+++ INFORMATION GIVEN +++
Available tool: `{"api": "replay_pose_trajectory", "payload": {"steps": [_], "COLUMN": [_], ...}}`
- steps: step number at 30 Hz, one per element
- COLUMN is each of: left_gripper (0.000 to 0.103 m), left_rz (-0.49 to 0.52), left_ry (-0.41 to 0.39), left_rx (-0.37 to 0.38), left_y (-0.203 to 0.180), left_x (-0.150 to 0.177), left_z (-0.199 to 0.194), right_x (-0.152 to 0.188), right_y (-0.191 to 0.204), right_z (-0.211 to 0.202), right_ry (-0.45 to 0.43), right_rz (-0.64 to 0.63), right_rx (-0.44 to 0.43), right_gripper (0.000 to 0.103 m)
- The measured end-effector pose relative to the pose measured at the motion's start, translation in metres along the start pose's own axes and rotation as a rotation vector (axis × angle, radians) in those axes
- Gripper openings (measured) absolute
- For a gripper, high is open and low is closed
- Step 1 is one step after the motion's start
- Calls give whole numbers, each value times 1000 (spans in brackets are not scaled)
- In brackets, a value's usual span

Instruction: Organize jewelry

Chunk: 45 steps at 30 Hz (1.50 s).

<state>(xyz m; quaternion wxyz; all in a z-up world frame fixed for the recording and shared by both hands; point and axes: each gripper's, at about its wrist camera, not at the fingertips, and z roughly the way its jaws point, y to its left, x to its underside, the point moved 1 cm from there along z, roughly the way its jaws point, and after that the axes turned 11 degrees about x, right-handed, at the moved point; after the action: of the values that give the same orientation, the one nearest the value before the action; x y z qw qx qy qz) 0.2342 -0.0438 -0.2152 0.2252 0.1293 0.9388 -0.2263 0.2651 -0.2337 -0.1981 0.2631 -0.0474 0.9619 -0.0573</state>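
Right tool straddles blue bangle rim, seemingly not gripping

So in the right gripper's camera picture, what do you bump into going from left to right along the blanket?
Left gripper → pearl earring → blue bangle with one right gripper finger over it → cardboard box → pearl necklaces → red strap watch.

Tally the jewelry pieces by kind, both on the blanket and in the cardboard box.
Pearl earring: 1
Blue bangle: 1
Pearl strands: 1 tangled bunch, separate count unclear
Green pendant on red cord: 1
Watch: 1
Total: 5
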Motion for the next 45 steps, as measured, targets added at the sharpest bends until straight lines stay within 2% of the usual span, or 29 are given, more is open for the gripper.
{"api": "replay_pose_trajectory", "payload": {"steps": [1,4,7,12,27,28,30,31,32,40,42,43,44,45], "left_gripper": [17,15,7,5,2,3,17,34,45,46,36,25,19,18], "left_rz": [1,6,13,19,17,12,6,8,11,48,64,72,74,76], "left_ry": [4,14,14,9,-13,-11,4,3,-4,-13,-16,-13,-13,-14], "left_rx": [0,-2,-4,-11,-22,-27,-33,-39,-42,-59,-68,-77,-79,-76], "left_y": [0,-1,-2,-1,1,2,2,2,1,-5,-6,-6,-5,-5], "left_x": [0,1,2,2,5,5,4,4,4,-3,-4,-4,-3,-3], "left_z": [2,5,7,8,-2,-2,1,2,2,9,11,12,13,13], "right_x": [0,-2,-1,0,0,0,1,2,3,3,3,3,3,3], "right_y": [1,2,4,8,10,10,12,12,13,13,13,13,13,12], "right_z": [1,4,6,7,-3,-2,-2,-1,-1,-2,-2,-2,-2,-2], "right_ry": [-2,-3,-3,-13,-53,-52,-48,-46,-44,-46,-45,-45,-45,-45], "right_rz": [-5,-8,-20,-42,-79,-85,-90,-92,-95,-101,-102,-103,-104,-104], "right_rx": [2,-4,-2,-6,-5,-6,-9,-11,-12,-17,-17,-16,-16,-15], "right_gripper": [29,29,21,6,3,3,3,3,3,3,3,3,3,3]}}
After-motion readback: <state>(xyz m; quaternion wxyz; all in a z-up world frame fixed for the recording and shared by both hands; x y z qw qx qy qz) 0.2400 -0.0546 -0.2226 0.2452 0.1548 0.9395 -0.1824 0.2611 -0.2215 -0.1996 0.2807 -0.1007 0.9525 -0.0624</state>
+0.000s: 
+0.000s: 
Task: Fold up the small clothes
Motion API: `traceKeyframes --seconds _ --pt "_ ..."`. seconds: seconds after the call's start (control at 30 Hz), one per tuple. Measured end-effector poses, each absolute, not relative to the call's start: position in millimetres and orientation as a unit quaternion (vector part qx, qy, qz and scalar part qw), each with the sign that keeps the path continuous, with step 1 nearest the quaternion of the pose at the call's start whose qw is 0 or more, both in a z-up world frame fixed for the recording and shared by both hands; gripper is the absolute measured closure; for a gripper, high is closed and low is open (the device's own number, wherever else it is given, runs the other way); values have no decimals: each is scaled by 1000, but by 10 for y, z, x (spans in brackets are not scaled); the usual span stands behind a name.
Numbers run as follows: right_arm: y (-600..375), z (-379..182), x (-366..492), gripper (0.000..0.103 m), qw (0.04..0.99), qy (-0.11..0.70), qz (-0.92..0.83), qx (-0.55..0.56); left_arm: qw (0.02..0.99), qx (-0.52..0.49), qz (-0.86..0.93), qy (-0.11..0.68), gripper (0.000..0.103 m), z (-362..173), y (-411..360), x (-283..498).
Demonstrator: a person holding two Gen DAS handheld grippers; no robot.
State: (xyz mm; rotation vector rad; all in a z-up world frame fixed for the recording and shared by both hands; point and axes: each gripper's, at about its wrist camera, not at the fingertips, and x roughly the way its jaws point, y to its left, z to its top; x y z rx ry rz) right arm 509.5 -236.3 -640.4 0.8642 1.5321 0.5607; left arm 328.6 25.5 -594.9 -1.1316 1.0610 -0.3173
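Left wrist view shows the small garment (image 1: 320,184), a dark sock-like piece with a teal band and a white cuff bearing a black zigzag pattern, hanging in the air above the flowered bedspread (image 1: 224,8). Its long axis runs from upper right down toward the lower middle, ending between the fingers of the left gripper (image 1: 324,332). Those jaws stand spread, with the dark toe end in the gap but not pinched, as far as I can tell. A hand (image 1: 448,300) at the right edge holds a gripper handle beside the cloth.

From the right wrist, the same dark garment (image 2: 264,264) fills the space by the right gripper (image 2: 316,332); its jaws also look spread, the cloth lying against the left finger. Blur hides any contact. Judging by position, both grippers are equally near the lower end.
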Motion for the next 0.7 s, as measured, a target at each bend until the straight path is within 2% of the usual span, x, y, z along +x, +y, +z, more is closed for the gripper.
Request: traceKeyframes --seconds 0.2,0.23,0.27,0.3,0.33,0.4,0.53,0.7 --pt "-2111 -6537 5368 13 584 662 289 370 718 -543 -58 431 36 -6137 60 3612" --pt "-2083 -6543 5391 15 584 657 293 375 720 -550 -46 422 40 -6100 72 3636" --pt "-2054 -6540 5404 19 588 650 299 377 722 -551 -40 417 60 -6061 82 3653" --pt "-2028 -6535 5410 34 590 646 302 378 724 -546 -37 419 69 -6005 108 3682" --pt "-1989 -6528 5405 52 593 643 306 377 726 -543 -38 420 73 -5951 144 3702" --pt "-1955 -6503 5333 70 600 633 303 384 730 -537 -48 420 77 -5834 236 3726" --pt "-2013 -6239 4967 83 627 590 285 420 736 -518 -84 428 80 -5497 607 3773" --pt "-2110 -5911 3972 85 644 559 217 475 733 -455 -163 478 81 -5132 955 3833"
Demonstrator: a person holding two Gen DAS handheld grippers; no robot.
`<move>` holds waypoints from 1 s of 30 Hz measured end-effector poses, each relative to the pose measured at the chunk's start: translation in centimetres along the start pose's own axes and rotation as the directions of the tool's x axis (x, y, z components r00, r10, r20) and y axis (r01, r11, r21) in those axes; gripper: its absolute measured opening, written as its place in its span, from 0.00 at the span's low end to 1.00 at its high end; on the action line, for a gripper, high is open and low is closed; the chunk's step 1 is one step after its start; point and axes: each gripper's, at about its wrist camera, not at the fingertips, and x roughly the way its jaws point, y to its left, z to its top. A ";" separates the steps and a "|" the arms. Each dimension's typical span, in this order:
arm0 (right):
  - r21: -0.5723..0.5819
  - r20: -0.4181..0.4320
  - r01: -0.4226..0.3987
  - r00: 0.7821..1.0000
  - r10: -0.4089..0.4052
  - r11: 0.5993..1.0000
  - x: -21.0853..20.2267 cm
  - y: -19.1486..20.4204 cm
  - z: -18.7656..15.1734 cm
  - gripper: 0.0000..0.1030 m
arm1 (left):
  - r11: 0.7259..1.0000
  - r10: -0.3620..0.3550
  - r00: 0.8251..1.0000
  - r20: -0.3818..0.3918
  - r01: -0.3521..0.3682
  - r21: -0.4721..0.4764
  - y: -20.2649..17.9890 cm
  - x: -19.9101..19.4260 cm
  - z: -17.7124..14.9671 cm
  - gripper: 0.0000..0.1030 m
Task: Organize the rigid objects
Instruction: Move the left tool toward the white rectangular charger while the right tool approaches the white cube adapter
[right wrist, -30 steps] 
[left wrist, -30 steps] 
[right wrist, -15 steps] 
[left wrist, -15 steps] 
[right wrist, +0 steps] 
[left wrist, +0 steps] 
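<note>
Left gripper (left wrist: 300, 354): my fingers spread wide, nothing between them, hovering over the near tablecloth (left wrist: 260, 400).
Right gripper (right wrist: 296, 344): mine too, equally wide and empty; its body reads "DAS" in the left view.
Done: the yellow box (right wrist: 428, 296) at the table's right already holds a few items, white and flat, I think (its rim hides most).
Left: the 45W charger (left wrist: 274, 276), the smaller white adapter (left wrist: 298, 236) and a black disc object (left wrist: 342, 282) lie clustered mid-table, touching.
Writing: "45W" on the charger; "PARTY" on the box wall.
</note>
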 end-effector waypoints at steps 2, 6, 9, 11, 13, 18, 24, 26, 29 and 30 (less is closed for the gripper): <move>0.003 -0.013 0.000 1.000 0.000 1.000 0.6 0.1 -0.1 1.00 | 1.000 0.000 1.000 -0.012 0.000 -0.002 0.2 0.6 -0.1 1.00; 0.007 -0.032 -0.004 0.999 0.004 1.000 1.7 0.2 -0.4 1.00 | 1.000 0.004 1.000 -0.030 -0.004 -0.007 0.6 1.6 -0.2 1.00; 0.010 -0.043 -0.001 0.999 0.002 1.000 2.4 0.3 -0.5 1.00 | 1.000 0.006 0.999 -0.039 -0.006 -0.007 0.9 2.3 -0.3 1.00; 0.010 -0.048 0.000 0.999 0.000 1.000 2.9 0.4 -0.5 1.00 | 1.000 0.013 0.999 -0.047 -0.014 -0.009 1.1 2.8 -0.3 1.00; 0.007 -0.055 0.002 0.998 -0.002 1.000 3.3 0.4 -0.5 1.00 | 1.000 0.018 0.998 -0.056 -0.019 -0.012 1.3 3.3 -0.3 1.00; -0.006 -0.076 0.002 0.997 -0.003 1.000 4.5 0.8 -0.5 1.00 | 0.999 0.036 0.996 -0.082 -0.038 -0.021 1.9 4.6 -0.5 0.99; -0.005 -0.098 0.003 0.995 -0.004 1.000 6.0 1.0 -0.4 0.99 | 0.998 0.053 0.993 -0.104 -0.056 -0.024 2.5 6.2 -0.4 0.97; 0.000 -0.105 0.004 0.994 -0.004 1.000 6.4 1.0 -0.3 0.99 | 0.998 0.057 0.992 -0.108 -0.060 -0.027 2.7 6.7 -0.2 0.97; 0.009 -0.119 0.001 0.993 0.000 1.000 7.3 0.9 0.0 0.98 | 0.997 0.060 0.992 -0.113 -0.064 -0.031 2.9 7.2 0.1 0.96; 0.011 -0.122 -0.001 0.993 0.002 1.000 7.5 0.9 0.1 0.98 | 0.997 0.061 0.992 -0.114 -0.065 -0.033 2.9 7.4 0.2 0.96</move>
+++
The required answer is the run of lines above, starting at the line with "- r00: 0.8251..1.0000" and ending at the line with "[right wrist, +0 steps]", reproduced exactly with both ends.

  - r00: 0.8251..1.0000
  - r20: -0.3818..0.3918
  - r01: -0.3521..0.3682
  - r21: -0.4721..0.4764
  - y: -20.2649..17.9890 cm
  - x: -19.9101..19.4260 cm
  - z: -17.7124..14.9671 cm
  - gripper: 0.0000..0.1030 m
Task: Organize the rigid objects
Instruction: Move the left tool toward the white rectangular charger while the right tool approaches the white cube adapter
[right wrist, -30 steps] 
[left wrist, -30 steps] 
[right wrist, -15 steps] 
[left wrist, -15 steps] 
[right wrist, +0 steps] 

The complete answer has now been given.